If he expected to create a sensation with this announcement he was not
mistaken.

Frank did not expect to meet the person he was in quest of so soon, or
under these circumstances.

He did not betray any agitation, however.

“So,” he remarked, “you are the Terror of the Coast, eh?”

“Yes; and now you know enough not to trifle with me.”

“Are you not the man who abducted little Leon Zamora?”

“Of course I am; and I’ve got the young whelp yet.”
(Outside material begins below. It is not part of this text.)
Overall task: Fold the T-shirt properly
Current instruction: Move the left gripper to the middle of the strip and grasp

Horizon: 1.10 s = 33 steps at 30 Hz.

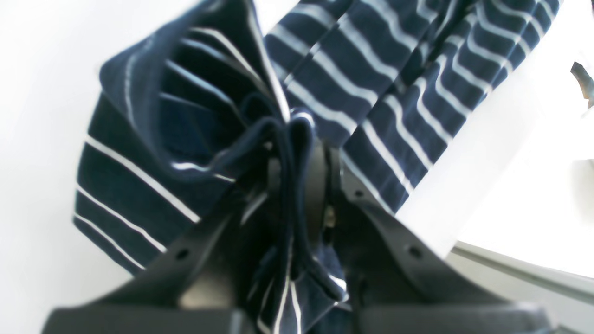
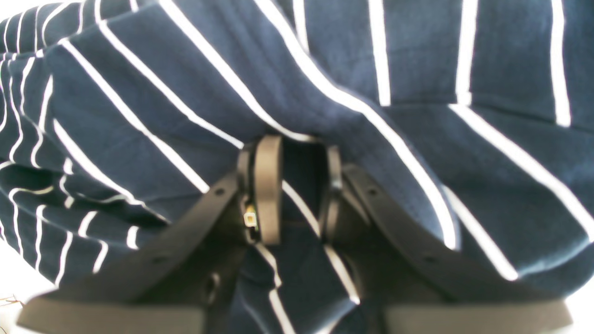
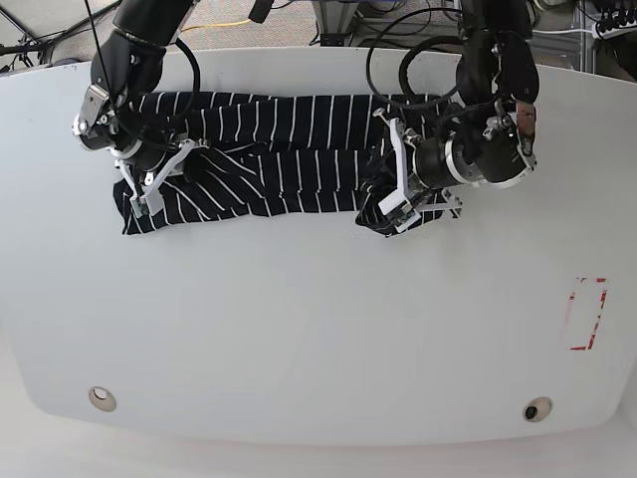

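Both sets of jaws are clamped on cloth. Those of the left gripper [image 1: 301, 153] are pressed nearly together on a bunched hem of the T-shirt [image 3: 289, 159], several folds squeezed into one thick wad between them. Those of the right gripper [image 2: 292, 185] stand a little apart, with a striped layer caught in the gap and more fabric draped over the fingertips [image 2: 268, 185].

In the base view the shirt lies as a long dark band across the far half of the white bench [image 3: 318, 329], already doubled over lengthwise. The right gripper [image 3: 149, 194] holds its one end and the left gripper [image 3: 398, 199] the other, so the garment stretches between the two arms.

By its look the shirt is light, thin and quite limp: it sags and creases wherever it is unsupported and will not keep an edge by itself. It probably slides easily on the smooth bench. Corners and hems, where layers stack, seem the soundest places to hold; a pinch on a single layer would likely pull the fold apart.
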Each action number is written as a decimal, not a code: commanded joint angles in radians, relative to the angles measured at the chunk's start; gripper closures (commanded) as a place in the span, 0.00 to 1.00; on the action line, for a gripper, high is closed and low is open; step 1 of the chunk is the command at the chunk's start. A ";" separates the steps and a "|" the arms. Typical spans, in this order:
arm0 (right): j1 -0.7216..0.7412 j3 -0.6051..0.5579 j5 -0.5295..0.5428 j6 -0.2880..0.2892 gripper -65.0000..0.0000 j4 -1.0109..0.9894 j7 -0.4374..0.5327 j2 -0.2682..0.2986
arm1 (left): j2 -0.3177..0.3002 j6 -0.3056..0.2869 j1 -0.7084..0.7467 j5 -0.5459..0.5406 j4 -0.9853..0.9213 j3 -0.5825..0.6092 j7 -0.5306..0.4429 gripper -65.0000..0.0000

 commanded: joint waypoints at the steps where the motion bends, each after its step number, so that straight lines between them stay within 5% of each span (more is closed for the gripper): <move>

“I presume the child is safe and well?”

“And I’m sorry to say he is!” growled the pirate, with a dark scowl. “I
owe his accursed father a debt of vengeance, and I’ll take satisfaction
out of the brat!”

Frank glanced at Zamora.

He had drawn Captain Diavolo out in order to let the anxious father hear
that his son was safe.

The information must have filled Zamora with intense relief, and Frank
quietly asked the pirate:

“Where is the little boy?”

“That’s none of your confounded business,” roared the pirate. “I did not
come here to hold a confidential talk with you; we merely want your
valuables.”

“Will you then depart?”

“Perhaps—with this machine.”

“What do you mean by that?”

“I’ll see if it works. If it should prove useful I’ll take it to use for
my own purposes.”

“Ah, I see. Where did you come from?”

“The coast, of course.”

“Is it near here?”

“Less than a league.”

“Now tell me——”

“Shut up, I tell you! Give me your money!”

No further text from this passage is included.